Le ministère de l’Intérieur marocain franchit un pas décisif dans la modernisation de l’administration publique avec l’introduction d’un système électronique de suivi de la présence des fonctionnaires. Annoncé par Abdelouafi Laftit, ce dispositif combine pointage électronique, rapports périodiques et campagnes de sensibilisation, dans l’objectif de renforcer la transparence, lutter contre l’absentéisme et améliorer l’efficacité du service public.

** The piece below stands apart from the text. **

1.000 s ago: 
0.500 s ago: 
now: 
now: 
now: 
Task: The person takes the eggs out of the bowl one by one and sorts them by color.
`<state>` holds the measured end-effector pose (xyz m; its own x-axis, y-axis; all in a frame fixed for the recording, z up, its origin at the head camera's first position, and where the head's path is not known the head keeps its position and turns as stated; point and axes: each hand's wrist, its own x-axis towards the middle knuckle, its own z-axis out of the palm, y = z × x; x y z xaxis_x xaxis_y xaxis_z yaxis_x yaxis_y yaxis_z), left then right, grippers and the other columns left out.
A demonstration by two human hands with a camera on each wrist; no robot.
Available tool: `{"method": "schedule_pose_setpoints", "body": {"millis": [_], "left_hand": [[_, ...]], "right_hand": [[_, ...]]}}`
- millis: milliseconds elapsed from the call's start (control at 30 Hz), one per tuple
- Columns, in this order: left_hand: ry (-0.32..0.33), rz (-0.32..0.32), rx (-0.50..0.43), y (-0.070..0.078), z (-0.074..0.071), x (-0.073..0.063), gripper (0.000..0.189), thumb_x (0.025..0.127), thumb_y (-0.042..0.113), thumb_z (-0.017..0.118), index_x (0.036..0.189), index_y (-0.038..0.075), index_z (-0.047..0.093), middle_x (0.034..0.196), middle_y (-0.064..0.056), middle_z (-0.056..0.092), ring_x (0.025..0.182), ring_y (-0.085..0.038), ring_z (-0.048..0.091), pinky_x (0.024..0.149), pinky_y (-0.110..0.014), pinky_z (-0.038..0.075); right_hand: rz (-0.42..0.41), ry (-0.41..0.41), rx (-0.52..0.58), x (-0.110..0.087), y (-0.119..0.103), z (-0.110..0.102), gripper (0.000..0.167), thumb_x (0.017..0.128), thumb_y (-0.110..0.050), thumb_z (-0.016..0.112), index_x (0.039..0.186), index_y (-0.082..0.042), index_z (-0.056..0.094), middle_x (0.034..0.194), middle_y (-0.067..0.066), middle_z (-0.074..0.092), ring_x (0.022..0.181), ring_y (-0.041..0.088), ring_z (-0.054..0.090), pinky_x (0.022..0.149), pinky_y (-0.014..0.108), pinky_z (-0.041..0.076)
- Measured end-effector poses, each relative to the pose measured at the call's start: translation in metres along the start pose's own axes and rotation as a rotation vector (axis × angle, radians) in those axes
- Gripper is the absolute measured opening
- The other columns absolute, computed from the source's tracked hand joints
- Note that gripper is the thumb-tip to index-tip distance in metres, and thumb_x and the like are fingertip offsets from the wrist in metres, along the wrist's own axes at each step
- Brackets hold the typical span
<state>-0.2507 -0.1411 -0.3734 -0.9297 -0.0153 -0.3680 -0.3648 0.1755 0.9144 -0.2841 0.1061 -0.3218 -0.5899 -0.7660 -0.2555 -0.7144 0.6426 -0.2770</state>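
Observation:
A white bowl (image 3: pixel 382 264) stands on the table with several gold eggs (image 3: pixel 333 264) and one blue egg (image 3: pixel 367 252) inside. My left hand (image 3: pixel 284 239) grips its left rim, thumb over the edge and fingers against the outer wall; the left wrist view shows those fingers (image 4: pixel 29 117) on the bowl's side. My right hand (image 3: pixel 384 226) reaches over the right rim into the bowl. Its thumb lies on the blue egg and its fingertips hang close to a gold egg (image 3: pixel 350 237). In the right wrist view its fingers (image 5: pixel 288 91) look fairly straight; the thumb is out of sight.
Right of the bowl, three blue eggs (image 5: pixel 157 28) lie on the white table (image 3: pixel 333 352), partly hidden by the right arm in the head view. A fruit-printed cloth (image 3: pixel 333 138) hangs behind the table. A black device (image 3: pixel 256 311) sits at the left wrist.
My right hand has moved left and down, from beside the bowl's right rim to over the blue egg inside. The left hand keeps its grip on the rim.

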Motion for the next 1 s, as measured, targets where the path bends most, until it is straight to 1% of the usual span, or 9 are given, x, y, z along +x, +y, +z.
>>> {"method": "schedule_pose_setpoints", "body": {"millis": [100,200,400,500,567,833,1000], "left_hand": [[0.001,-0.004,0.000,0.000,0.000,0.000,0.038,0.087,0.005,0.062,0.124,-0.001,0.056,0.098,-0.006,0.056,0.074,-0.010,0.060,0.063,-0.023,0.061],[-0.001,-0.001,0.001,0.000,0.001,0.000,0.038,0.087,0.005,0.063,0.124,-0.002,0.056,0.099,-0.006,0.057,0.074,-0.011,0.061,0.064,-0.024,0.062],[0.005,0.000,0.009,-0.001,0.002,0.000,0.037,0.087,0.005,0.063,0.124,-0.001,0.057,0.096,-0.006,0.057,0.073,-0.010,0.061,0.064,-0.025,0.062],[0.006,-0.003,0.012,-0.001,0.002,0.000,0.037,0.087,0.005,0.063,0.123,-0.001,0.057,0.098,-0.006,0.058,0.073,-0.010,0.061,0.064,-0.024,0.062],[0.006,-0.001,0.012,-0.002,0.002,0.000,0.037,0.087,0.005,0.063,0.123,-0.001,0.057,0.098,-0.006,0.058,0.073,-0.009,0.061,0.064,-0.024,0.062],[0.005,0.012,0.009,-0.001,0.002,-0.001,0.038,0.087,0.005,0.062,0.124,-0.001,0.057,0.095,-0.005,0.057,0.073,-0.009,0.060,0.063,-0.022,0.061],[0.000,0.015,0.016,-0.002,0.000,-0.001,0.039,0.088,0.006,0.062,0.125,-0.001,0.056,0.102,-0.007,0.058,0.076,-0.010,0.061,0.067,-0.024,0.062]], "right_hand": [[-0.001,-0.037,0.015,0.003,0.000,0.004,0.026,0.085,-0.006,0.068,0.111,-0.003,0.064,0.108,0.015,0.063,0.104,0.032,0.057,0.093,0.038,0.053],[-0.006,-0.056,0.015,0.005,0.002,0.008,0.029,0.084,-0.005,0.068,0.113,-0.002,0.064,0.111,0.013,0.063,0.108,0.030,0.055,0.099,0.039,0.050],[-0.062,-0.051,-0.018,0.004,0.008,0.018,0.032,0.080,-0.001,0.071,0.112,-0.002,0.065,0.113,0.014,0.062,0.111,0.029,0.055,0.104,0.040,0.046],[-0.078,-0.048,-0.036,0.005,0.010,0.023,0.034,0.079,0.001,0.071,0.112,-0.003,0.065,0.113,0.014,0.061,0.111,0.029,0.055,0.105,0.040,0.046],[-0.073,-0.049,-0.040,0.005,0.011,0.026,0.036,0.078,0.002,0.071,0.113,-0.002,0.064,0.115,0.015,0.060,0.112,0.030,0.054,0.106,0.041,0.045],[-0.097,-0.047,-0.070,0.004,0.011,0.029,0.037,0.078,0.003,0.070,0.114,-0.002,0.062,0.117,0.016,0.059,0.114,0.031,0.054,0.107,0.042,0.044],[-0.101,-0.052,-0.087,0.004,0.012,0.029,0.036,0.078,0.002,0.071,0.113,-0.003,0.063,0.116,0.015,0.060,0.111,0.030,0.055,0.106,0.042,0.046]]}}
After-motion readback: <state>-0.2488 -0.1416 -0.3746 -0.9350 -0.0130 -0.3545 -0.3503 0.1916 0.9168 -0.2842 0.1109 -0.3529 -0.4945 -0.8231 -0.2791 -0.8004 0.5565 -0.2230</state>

Dans une réponse écrite adressée au président du groupe Haraki à la Chambre des représentants, Idriss Sentissi, le ministre a détaillé le fonctionnement de ce dispositif, précisant que le contrôle des horaires d’entrée et de sortie respecte pleinement les lois sur le temps de travail. Chaque année, les listes du personnel font l’objet d’une vérification rigoureuse avant leur transmission au ministère de la Transition numérique, à la Réforme de l’administration et à la Trésorerie générale du Royaume.
Le système ne se limite pas à un simple suivi des présences. Il prévoit des évaluations régulières pour mesurer son efficacité, notamment dans la détection des absences injustifiées. Parallèlement, des campagnes de sensibilisation rappellent que respecter les horaires n’est pas seulement une exigence administrative, mais aussi un engagement éthique envers l’intérêt général. Cette double approche vise à instaurer une culture de discipline professionnelle, de responsabilité et de reddition des comptes au sein de l’administration publique.

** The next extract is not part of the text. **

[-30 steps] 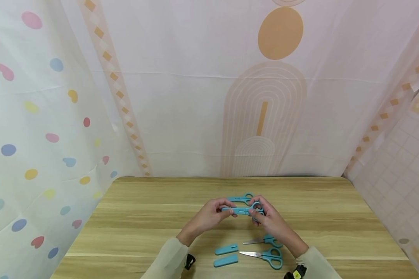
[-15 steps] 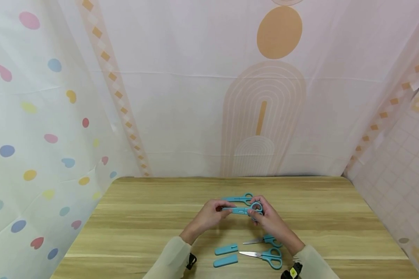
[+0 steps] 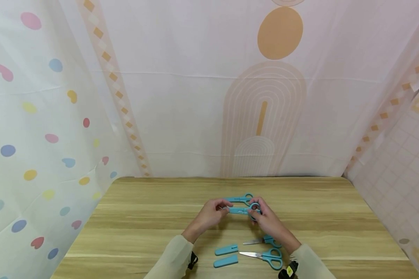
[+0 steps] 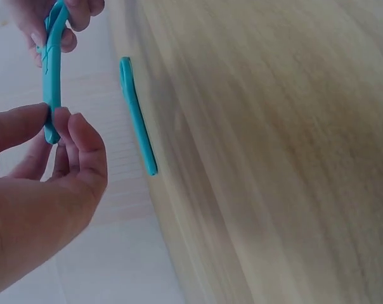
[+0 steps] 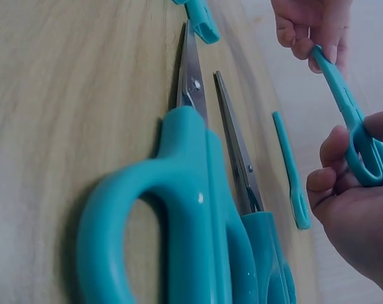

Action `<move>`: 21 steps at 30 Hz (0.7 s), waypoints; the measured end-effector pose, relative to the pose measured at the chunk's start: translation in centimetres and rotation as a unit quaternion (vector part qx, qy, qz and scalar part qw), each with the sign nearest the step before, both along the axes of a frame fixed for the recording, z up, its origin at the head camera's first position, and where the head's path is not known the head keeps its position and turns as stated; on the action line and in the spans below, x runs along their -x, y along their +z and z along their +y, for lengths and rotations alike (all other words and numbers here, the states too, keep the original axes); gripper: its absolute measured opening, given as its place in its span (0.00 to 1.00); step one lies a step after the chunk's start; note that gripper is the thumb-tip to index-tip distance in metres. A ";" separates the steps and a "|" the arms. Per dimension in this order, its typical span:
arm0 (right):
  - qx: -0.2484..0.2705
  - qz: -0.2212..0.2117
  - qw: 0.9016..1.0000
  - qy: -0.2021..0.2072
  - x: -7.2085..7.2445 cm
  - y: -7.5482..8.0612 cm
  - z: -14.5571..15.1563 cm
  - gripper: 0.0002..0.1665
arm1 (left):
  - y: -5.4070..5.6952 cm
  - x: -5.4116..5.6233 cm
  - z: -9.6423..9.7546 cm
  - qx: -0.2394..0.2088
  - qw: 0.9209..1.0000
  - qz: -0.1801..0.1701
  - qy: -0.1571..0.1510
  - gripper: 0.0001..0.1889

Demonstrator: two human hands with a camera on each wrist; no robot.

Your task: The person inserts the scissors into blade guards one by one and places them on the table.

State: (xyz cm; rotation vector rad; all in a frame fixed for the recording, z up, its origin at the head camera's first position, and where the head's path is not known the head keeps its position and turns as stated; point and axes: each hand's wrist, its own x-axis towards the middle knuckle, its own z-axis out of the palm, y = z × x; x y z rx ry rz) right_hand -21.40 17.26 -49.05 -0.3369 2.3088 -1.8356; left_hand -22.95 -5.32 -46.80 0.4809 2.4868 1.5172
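Between both hands, raised above the table, is a pair of turquoise scissors (image 3: 238, 210) with its blades covered by a matching sheath. My left hand (image 3: 208, 215) pinches the sheath's tip between thumb and fingers, as the left wrist view also shows. At the other end, my right hand (image 3: 269, 221) grips the finger loops (image 5: 364, 158). Just behind them on the table lies another sheathed pair of scissors (image 3: 238, 199). Nearer the front, two pairs with bare blades rest flat: the front scissors (image 3: 273, 258) and the rear scissors (image 3: 270, 240), partly behind the right forearm.
Two loose turquoise sheaths, a rear one (image 3: 226, 249) and a front one (image 3: 225, 261), lie left of the bare blades. The wooden table (image 3: 143, 224) ends at a patterned curtain (image 3: 181, 116) along the back. More curtain hangs at both sides.
The held scissors and the right hand have shifted slightly left. Both forearms have drawn a little closer together. The scissors and sheaths on the table stay where they were.
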 end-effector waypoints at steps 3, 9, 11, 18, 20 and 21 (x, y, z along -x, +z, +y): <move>0.003 -0.005 1.000 -0.004 0.0 0.1 0.0 0.15 | -0.3 0.2 0.0 -0.003 1.000 -0.001 0.010 0.09; -0.006 0.010 1.000 -0.015 0.0 0.0 0.3 0.15 | -0.8 0.3 -0.3 -0.011 0.999 -0.025 0.020 0.07; -0.012 0.011 1.000 -0.017 0.1 -0.1 0.4 0.15 | -0.9 0.4 -0.3 -0.013 0.999 -0.030 0.024 0.06; -0.022 0.001 0.999 -0.035 0.5 -0.7 0.3 0.16 | -1.4 0.5 -0.2 -0.022 0.997 -0.041 0.060 0.04; -0.023 -0.001 0.999 -0.044 0.5 -0.8 0.2 0.16 | -1.4 0.5 -0.1 -0.027 0.997 -0.044 0.066 0.03; -0.025 0.000 0.998 -0.050 0.6 -0.9 0.2 0.16 | -1.5 0.5 -0.1 -0.028 0.996 -0.045 0.067 0.03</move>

Cette initiative s’inscrit dans un chantier plus large de digitalisation, soutenu par les Hautes Orientations Royales. La dématérialisation des procédures, l’utilisation des identités numériques et l’amélioration des portails de services rapprochent l’administration du citoyen, tout en réduisant la bureaucratie et les interactions susceptibles de générer des dysfonctionnements. Selon le gouvernement, ce nouvel arsenal technologique devrait contribuer à accélérer les délais de traitement et renforcer la qualité des services publics à travers tout le royaume.
La mise en place de ce dispositif reflète la volonté de l’État de conjuguer innovation technologique et rigueur administrative, pour une administration plus performante et davantage centrée sur les besoins des citoyens.